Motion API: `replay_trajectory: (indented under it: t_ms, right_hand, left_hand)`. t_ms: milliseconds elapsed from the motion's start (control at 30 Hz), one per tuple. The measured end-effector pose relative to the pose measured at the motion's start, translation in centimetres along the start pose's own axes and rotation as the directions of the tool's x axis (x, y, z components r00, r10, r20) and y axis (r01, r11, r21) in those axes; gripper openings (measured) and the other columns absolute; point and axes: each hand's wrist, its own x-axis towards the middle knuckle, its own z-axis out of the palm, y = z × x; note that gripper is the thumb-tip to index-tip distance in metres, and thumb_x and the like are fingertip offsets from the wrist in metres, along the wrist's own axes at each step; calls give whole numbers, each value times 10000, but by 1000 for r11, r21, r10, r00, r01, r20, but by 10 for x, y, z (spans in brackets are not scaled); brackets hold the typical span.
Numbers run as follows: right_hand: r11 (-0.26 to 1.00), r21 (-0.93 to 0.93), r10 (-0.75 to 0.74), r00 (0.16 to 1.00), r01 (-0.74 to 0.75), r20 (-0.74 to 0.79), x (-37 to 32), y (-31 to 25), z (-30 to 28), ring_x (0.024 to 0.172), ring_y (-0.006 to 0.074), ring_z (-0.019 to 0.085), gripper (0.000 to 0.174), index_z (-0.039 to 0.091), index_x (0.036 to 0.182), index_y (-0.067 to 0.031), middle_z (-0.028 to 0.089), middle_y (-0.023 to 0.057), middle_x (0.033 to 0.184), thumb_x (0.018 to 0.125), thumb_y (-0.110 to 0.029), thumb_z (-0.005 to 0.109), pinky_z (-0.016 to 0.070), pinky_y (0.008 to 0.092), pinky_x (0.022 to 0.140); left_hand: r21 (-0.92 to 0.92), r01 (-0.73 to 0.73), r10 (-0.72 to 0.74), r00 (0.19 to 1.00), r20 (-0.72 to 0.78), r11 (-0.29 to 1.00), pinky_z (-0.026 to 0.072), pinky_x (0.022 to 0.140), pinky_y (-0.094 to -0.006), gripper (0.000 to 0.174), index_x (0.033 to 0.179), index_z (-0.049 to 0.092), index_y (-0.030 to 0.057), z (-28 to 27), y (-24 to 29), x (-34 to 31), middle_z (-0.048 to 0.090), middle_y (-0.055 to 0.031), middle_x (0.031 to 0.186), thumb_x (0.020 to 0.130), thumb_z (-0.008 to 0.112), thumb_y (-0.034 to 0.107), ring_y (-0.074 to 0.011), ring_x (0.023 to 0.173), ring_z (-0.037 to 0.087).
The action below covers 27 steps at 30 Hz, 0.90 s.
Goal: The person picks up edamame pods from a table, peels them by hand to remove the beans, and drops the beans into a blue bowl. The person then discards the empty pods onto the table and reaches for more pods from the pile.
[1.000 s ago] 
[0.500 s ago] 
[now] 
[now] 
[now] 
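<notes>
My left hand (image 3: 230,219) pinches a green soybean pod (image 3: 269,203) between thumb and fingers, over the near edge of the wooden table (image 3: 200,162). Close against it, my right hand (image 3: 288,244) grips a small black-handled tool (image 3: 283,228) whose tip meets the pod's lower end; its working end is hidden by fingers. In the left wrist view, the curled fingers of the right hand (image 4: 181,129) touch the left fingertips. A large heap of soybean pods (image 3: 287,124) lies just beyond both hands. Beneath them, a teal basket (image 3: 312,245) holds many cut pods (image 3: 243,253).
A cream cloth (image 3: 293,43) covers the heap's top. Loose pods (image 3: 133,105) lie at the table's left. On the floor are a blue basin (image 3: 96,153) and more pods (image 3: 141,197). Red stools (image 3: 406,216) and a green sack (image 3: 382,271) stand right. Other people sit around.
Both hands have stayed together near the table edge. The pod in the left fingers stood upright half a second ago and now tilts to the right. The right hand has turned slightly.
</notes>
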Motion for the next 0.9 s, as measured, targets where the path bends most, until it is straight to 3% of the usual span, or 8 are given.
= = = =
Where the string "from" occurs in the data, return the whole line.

Motion API: `replay_trajectory: (indented under it: t_ms, right_hand, left_hand)`. t_ms: milliseconds elapsed from the motion's start (control at 30 Hz), one per tuple. The measured end-effector pose relative to the pose measured at the motion's start, translation in centimetres along the start pose's own axes and rotation as the directions of the tool's x axis (x, y, z components r00, r10, r20) and y axis (r01, r11, r21) in those axes; gripper openings (measured) and the other columns absolute; point and axes: each hand's wrist, its own x-axis towards the middle knuckle, its own z-axis out of the palm, y = z × x; note that gripper is the thumb-tip to index-tip distance in metres, and thumb_x and the like are fingertip offsets from the wrist in metres, along the wrist's own axes at each step; calls give whole numbers, each value times 10000, but by 1000 for r11, r21, r10, r00, r01, r20, but by 10 for x, y, z (spans in brackets are not scaled); brackets hold the typical span.
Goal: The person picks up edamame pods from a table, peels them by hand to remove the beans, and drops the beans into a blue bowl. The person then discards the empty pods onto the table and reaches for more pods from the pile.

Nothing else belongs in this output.